Before the bold education reforms of governors Mitch Daniels (Indiana) and Scott Walker (Wisconsin), Minnesota enacted a modest reform called Q Comp. This approach to teacher pay took a hit recently when the teacher union in one south metro school district decided to reject higher pay in favor of a union scale.

According to the Minnesota Department of Education, 50 school districts have signed onto the program, which was enacted in 2005. (Proportionately, charter schools are much more likely to participate. The department says that 54 charter schools participate.)

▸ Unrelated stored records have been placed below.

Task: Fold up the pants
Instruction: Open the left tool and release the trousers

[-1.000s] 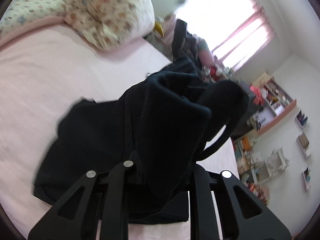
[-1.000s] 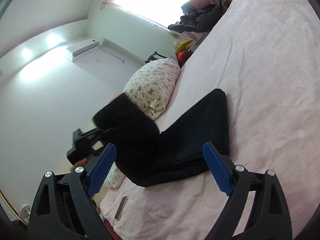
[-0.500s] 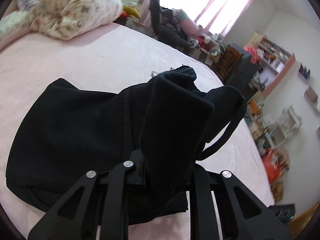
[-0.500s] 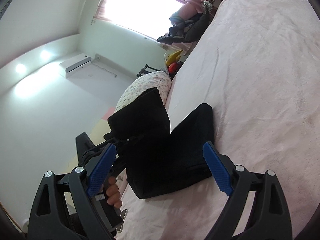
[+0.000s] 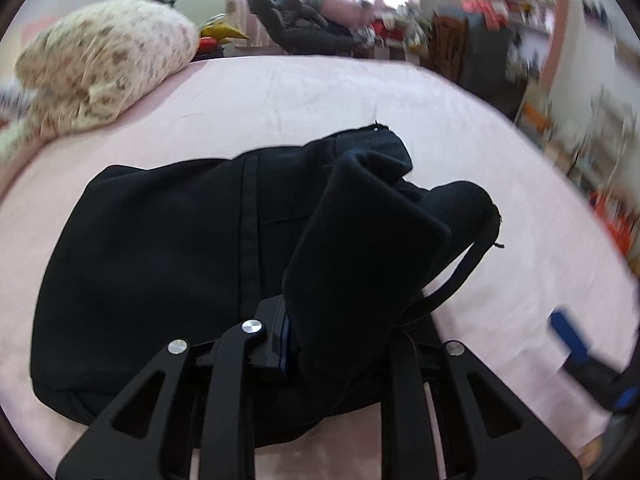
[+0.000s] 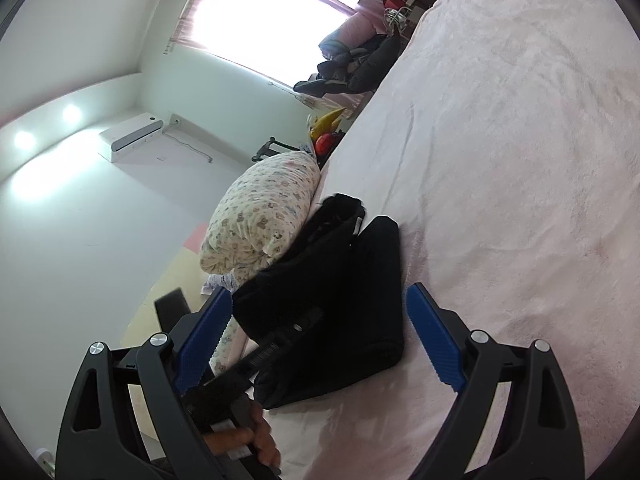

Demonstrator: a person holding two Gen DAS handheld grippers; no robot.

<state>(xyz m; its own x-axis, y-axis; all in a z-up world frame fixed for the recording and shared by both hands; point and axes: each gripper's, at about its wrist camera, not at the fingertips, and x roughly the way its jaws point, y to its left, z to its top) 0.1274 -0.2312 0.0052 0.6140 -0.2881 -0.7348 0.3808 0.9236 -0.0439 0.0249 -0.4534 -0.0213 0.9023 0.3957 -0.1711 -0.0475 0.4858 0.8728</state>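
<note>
Black pants [image 5: 160, 260] lie folded on the pink bed [image 5: 300, 92]. My left gripper [image 5: 340, 332] pinches one end of them, a bunched fold [image 5: 360, 248] with a loop of waistband hanging to its right, low over the rest of the cloth. Its jaws are opening slightly with the fabric still between them. In the right wrist view the pants [image 6: 360, 300] lie beside the pillow, with a hand [image 6: 248, 444] holding the left gripper at their near end. My right gripper [image 6: 318, 296] hovers wide open in front of the pants, with nothing gripped; its blue pad [image 5: 568, 336] shows at the lower right.
A patterned pillow [image 5: 108, 60] sits at the bed's far left, next to the pants [image 6: 264, 216]. Dark clothes [image 5: 304, 28] are piled under the window past the bed. Shelves and clutter [image 5: 520, 20] line the right wall. Bare pink bedspread [image 6: 520, 160] stretches to the right.
My left gripper has swung down and across with the held end, laying it over the rest of the pants, and it has rolled toward level. The right gripper has stayed put, open.
</note>
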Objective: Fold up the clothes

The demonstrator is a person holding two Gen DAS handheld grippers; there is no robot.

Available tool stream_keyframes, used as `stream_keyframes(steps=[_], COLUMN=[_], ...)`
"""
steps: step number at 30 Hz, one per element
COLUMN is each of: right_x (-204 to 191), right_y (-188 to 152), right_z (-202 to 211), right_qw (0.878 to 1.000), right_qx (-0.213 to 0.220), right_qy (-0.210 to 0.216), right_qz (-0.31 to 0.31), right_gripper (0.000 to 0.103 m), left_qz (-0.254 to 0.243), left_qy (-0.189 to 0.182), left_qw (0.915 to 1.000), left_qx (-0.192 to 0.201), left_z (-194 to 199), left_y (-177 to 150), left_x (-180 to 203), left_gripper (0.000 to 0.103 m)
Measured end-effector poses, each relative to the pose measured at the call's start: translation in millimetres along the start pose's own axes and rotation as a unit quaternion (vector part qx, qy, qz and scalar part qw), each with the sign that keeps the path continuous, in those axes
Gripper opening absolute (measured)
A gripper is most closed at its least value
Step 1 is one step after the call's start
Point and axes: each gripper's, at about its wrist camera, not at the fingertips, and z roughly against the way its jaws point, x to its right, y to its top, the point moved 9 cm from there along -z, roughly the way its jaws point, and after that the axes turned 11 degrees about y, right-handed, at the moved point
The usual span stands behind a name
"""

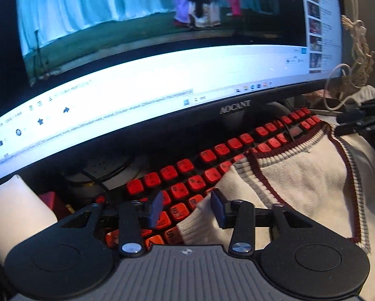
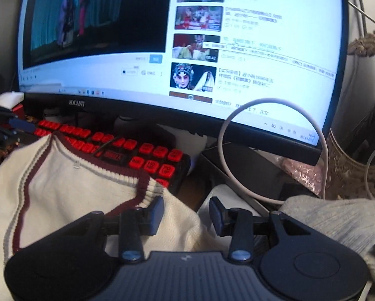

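**A:** Where does the garment lie, and how do my jaws stand?

**B:** The white sweater (image 1: pixel 305 183), trimmed in maroon, is draped across the right part of the red keyboard (image 1: pixel 187 183), its V-neck toward the monitor (image 1: pixel 162 75). My left gripper (image 1: pixel 187 209) stands partly open, holding nothing; a ribbed cuff (image 1: pixel 200 228) lies below and between its pads, which do not press on it. My right gripper (image 2: pixel 186 214) is likewise partly open and empty, over the sweater's right edge, near the keyboard's right end.

**A:** What could go wrong from here?

**B:** Three hazards, I judge. Closing low could catch a keycap along with the knit. Dragging cloth across the keys may shift the keyboard or press keys. The white cable (image 2: pixel 275 150) looping at the monitor's foot, near my right side, could snag if I sweep outward. The grey cloth (image 2: pixel 337 220) beside my right jaws might be gathered by mistake.
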Motion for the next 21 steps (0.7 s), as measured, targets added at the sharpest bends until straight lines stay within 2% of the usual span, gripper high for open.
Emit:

Only two of the give component of Q Comp involve evaluating teachers or paying for performance, and even then, there’s not much there. The law requires that only 60 percent of teacher pay be based on teacher performance. Strike that. The law requires that 60 percent of the increases in teacher pay be based on teacher performance.

According to ThisWeek publications, 90 percent (30 votes out of 33) of the leadership of the Burnsville Education Association voted against going forward with a revamped version of the program. That kills Q Comp within the district, since the law does not require districts to participate. The union’s president said they rain into “basically a time crunch” in coming to an agreement. The article also cited a recent history of mistrust between the union and the administration.

The Legislature passed a more ambitious reform of teacher evaluation and compensation in the 2011 session, but the reform was vetoed by Gov. Mark Dayton.